The Chinese were issuing limited numbers of temporary travel permits­none to monks or nuns. False travel per­mits, which were actually hospital ad­mission cards, were selling like hotcakes in Lhasa for two yuan a piece to illiterate devotees. The soldiers were tearing them up at the border. A lot were sneak­ing over without permits, hiding in the backs of trucks and hiring Nepali coy­otes to guide them across, which was risky because some of the coyotes for a second fee turned the refugees back to the Chinese border guards. For those who already had a record of demonstrat­ing, refoulement was death.

       The son of nomads, Sonam had left Tibet in the '59 diaspora at the age of eight, and he knew a great deal about the nomads' folk beliefs. He told me about some Lilliputian beings less than a foot tall, called samishingmi, who sat on mule dung for benches and used blades of grass for arrows. "When I was a kid, my parents told me not to roll boulders down the hill onto the prairie, because they would scratch the surface of the grass. There was a place called Crystal Hill where rock crystals sparkled in the sun, but we were forbidden to break them off because they were the toys of the spirit babies." He told me that tur­tles were believed to be reincarnated "miser men," who, having never of­fered hospitality to anyone in their previ­ous lives, were condemned to carry their houses around wherever they went.

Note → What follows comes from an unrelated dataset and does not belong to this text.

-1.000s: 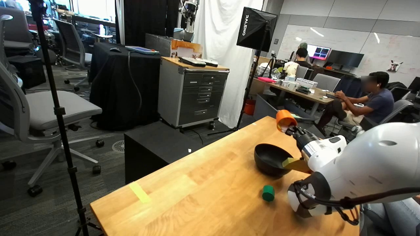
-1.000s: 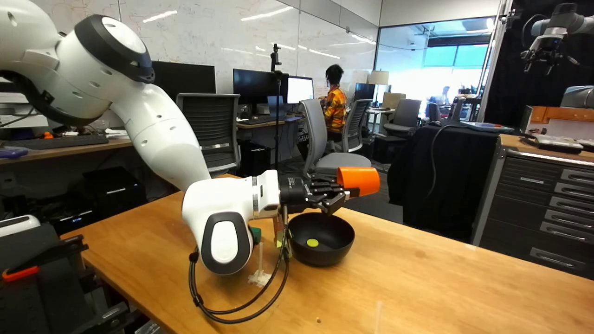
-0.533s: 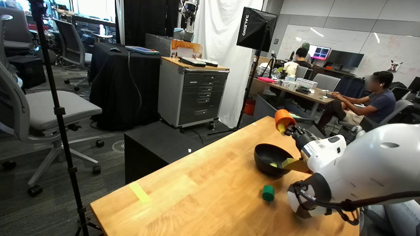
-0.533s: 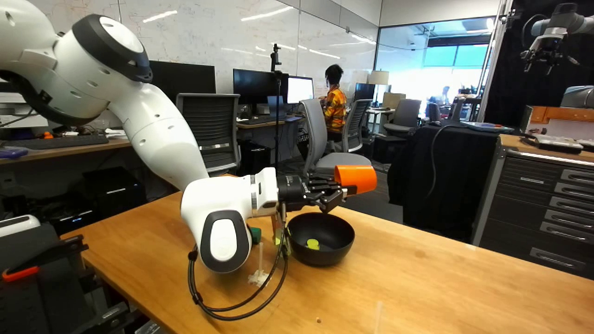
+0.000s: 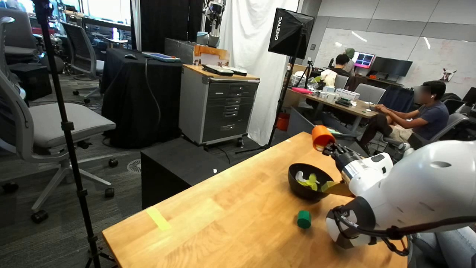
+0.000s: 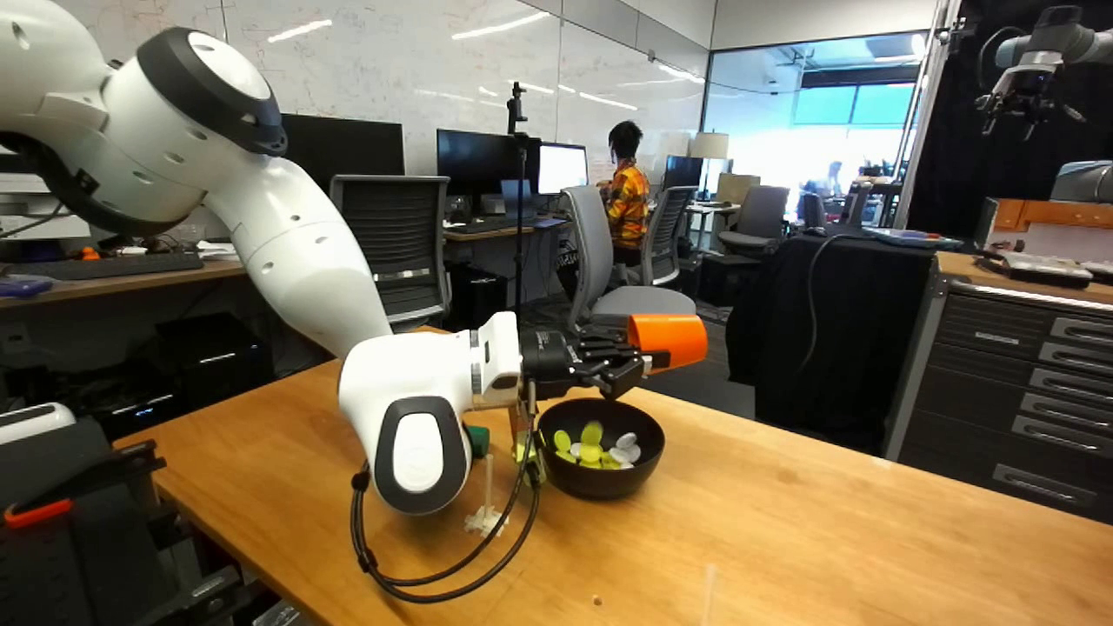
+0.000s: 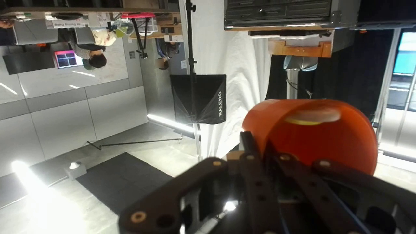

       We turned up a path that ran between fields where women in vibrant saris were putting in their last crop of cauli­flower and white radish. The Balagu ref­ugee camp was a former factory: two stories of rooms facing an inner court­yard. In the mess hall, all of the hundred or so refugees were glued to a video of the Dalai Lama. Catching sight of me, some of the refugees put their tongues out, a traditional gesture of goodwill and respect which, Sonam explained, was originally intended to show that one was not a Bon practitioner; practitioners of Bon, the shamanistic religion that pre­ceded Buddhism, were said to have had blue tongues.

       I spent the afternoon debriefing small groups of refugees. One of them was composed of three young nuns from the Ani Tsangkhun Convent in Lhasa. With their shaven heads and round faces they were quite indistinguishable from the young monks, except that their robes were brown, while the men's were ma­roon over saffron. Lobsang, a hefty twenty-year-old with an irrepressible smile and a sparkling gold eyetooth, said that she and her friend had gone over the ice wall of the Himalayas, the most im­posing natural barrier on the planet, nineteen days before.

       In the next batch of three nuns, two couldn't stop giggling. The other looked grim, hurt, angry. It was clear that something terrible had happened. Her name was Kunsang, and she said she had spent six months in the Kutsa Prison for putting up posters. Her brother had been shot dead through the neck in the big March demonstration.

       What was it like in the prison?
       "Everybody was tor­tured, except the snitches. Some went crazy. Only one-third of those who go to prison can come back to normal life. Two-thirds are permanently disabled. Our fellow nuns could bring us food once a month. I was stripped, kicked all over." Her lower lip began to quiver violently.

       What now? I asked.
       "I have no personal plans, except to continue to fight for the cause of Tibetan freedom."

       The video had ended and everyone was out in the courtyard enjoying the last hour of sun, laughing, playing cards. A dozen faces were pressed to the window. A rack of pleated, monsoon­slashed foothills rose in the background. Behind them stood the breathtaking white wall of the Ganesh Himal, and over the wall was Tibet-the forbidden country.